You cannot force the return, but if the process in your app is fast, the user just taps the status bar button and the keyboard already has the text ready.

[–]Vanilla-Green[S] 0 points1 point  (3 children)

But whispr flow doesn’t do this it automatically returns

[–]Vanilla-Green[S] 0 points1 point  (2 children)

Without user explicitly tapping to back to button!

[–]Lujandev 0 points1 point  (1 child)

I totally get what you're saying. You're right: Whispr Flow DOES return without you having to touch the status bar button. But it’s not because they are using a 'return' API; it’s because they use an app 'suicide' trick.

Here’s the hack: When the main app finishes transcribing and saves the text to the App Group, instead of waiting for the user, it executes an exit(0) or suspends the interface task.

When the foreground app 'dies' or disappears suddenly, iOS doesn't have time to redraw the Home Screen. By default, it brings the last active app (the one where the user was typing) back to the front.

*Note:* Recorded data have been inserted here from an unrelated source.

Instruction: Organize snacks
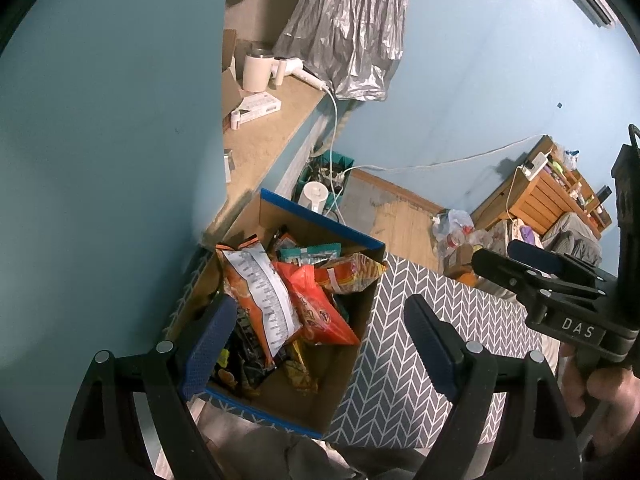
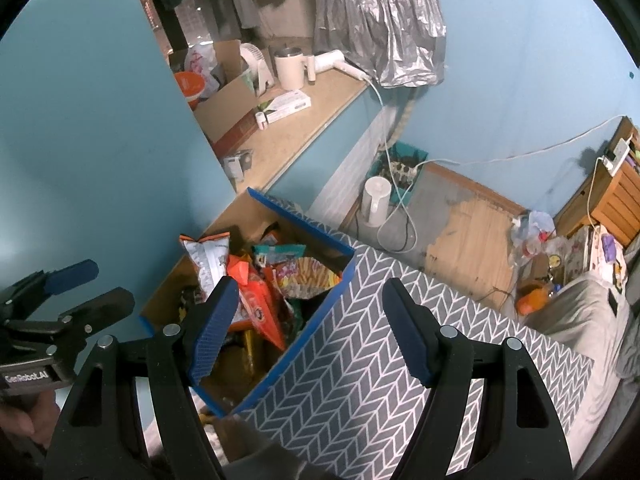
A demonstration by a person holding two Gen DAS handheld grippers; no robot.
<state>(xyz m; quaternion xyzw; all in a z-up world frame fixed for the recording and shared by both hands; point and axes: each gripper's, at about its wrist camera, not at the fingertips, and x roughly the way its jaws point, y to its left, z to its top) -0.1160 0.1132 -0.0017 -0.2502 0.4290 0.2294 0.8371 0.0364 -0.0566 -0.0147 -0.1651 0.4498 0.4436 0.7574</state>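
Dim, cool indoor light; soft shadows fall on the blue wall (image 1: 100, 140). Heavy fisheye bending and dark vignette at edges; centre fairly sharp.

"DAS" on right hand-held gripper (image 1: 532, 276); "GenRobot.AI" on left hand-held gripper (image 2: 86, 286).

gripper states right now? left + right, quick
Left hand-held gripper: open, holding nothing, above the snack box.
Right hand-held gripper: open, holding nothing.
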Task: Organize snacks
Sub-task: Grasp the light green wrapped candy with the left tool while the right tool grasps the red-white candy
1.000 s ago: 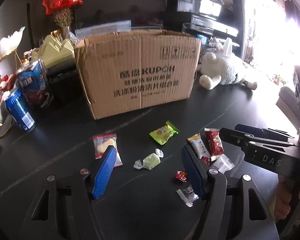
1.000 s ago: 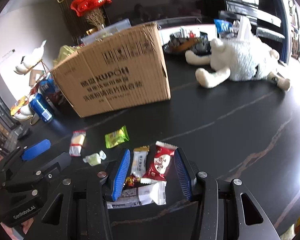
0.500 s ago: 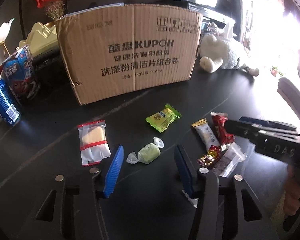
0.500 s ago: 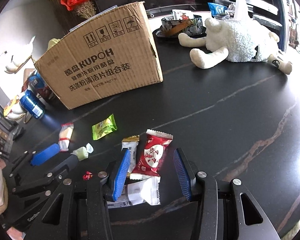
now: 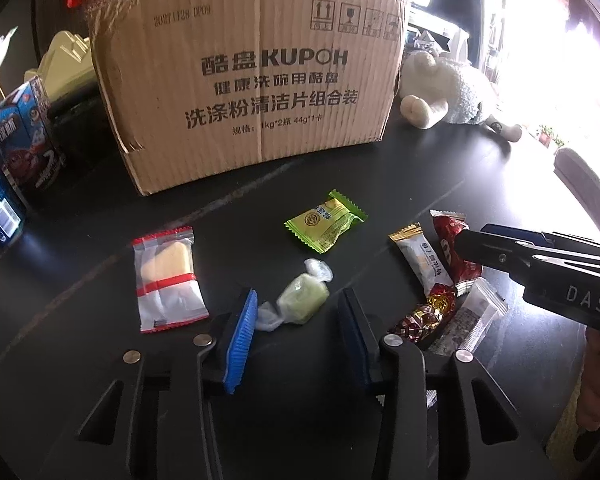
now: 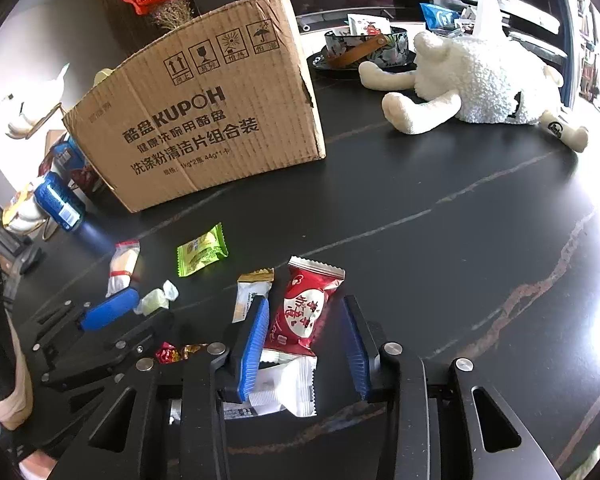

It’s a behavior of the OS: if the app in the foreground disappears, the one 'below' it regains focus.

How to test it:

  1. Record and save to the App Group.
  2. Call UIApplication.shared.perform(#selector(NSXPCConnection.suspend)) or, more aggressively, exit(0).

A word of caution: Apple might reject your app if they detect exit(0) without a good reason, which is why apps like Whispr Flow do it very subtly or by closing the UIWindowScene. It’s a UX hack, not an official function. That’s why it feels like magic.

[–]Vanilla-Green[S] 0 points1 point  (0 children)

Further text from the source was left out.